> Assignment: Exactly the lines from the one containing "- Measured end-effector" through the end of the data, and nothing more, should be retyped; pictures stay out.

Top of Data below

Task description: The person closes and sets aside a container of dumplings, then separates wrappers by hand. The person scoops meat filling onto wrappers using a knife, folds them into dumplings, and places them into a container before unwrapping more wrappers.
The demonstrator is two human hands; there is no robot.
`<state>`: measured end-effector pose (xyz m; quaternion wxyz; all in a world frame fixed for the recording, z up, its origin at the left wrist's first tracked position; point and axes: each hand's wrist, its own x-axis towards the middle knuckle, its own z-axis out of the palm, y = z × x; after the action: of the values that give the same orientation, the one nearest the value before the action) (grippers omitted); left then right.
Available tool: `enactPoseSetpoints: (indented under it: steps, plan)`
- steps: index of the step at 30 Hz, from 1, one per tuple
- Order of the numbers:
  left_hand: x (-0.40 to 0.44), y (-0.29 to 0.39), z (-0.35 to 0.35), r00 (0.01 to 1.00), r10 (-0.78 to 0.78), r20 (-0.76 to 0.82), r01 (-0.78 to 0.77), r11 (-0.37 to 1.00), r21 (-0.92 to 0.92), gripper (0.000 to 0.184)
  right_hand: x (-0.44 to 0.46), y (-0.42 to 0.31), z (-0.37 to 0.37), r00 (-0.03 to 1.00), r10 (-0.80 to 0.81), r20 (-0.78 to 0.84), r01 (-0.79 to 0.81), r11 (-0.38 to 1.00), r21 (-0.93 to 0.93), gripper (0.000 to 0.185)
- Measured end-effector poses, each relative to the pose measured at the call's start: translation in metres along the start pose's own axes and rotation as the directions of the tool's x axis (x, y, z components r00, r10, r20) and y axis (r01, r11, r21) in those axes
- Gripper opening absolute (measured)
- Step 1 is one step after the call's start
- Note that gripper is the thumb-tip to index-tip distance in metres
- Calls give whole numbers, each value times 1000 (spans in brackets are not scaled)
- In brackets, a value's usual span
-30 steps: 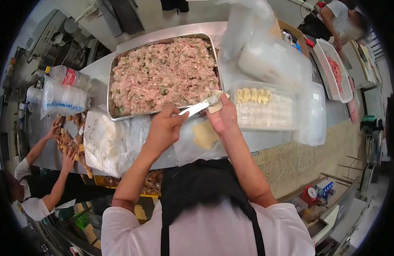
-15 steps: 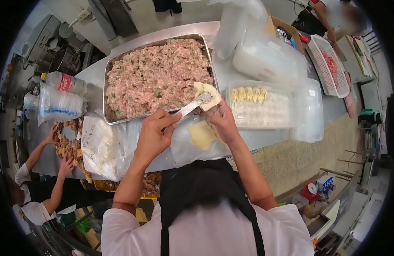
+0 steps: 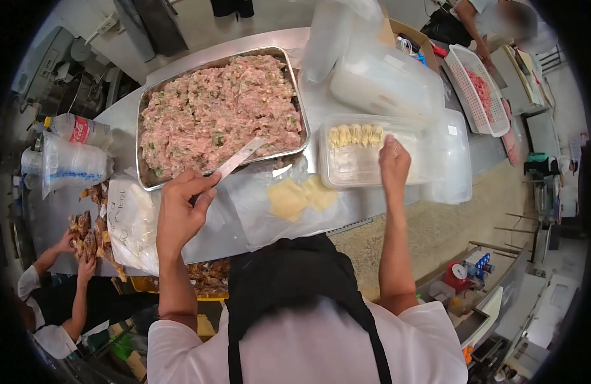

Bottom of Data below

> Response to the task:
- Measured end-effector poses, each relative to the pose measured at the call's start: translation in metres along the start pose's own axes and rotation as the directions of the tool's x axis (x, y, z components r00, r10, r20) and y axis (r01, r11, r21) in those axes
- Gripper opening absolute (measured)
- Step 1 is one step after the call's start
- Note that gripper is the thumb-tip to index-tip distance in metres
- Calls give whole numbers, each value times 1000 (spans in brackets are not scaled)
- In brackets, a value's usual span
-30 steps: 
-15 steps: 
+0 steps: 

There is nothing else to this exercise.